===== DATASET ENTRIES =====
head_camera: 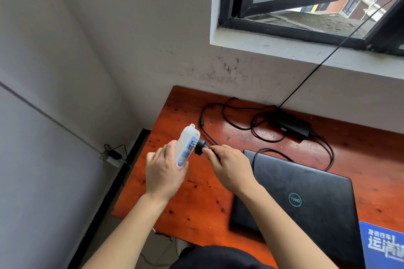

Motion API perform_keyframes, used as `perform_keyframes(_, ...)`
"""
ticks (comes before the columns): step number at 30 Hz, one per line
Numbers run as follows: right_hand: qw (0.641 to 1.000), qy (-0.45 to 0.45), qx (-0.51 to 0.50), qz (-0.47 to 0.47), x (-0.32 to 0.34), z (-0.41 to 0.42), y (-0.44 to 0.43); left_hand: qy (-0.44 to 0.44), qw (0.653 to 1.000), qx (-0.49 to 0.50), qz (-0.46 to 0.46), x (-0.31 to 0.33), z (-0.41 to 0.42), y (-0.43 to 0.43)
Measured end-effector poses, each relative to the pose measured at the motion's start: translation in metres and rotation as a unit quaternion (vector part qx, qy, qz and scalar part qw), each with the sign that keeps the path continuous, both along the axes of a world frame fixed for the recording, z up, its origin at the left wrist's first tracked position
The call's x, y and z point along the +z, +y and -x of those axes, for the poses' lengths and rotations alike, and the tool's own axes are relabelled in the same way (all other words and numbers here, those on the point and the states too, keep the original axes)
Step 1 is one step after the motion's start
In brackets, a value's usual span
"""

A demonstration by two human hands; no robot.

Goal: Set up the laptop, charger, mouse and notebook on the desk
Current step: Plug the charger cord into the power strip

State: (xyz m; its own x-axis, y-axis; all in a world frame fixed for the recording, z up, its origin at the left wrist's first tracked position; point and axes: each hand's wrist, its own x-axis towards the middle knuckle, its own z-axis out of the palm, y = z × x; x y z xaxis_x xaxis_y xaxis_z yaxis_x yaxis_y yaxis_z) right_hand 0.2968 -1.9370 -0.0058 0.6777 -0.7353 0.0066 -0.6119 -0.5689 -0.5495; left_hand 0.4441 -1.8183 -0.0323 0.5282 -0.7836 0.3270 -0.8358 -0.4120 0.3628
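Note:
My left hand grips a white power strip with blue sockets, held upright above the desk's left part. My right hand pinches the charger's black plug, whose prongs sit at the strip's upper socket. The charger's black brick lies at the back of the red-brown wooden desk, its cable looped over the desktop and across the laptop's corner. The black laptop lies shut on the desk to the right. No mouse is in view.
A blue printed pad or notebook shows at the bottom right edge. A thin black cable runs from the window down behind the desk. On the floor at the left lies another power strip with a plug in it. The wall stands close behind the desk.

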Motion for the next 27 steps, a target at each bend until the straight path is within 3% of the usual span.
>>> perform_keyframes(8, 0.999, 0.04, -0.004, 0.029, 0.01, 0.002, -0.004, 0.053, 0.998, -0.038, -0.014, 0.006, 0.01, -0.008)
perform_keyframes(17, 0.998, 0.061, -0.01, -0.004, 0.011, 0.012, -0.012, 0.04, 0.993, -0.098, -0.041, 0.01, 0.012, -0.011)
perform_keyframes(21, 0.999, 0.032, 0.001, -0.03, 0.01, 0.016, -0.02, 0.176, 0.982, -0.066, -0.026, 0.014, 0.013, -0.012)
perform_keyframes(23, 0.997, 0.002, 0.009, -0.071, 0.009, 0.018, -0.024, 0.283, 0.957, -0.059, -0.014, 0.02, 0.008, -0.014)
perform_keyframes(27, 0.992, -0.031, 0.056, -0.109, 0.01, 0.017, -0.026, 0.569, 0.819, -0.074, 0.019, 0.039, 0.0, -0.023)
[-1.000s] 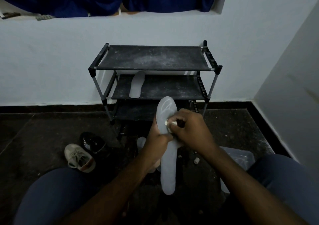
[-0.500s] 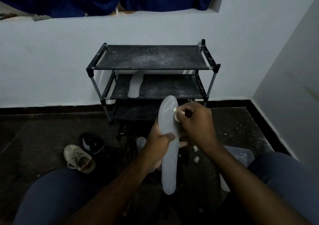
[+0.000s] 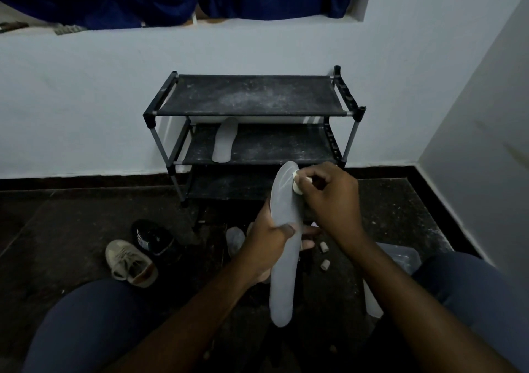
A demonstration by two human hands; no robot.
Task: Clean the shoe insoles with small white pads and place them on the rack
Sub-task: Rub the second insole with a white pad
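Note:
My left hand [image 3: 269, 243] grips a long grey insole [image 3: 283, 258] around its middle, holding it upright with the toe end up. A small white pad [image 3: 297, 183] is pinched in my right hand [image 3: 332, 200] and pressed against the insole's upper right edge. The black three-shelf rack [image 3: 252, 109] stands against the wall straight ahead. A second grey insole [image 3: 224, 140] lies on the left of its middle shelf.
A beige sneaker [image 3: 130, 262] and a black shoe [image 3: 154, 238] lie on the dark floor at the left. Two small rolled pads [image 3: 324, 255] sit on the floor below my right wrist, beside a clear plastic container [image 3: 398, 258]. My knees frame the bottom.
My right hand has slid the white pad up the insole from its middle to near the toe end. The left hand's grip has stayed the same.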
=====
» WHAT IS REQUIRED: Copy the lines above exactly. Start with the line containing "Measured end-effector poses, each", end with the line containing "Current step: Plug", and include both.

» TASK SOLUTION:
Measured end-effector poses, each relative to the pose measured at the motion's start: translation in metres and rotation as a unit quaternion (vector part qx, qy, qz and scalar part qw), each with the sign that keeps the path continuous, both along the axes of a world frame fixed for the recording, z up, its origin at the left wrist's first tracked position
The call's x, y and z point along the +z, +y and -x of those axes, for the poses' lengths and rotations alike, and the tool's own axes are relabelled in the same way (all other words and numbers here, those on the point and the states too, keep the original axes)
Step 1 is one step after the motion's start
In brackets, a value's usual span
"""

A demonstration by two human hands; no robot.

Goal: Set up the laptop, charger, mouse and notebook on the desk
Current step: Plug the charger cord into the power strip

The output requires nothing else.